(Information supplied begins)
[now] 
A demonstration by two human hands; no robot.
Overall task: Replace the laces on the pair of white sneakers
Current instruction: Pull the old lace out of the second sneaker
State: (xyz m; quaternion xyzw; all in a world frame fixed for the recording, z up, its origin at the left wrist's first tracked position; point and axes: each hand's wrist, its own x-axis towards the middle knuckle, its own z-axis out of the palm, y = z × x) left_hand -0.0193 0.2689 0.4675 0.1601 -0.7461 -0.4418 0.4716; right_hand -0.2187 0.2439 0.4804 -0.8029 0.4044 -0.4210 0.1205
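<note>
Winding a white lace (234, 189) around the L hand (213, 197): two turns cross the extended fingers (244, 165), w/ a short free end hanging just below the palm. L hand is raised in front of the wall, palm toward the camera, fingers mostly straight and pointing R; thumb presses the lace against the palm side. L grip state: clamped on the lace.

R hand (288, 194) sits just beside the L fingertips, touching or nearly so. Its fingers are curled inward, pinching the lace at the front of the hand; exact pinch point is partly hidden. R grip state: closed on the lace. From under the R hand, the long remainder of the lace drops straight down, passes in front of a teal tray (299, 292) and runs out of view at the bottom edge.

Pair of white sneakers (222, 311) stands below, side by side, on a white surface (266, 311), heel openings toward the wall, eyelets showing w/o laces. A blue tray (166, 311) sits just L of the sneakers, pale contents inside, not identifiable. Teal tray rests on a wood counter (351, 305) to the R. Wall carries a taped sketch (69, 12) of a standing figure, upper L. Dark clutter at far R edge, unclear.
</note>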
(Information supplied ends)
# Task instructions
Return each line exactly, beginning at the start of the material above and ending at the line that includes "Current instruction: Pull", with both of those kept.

# Response below
[now] 
A demonstration by two human hands; no robot.
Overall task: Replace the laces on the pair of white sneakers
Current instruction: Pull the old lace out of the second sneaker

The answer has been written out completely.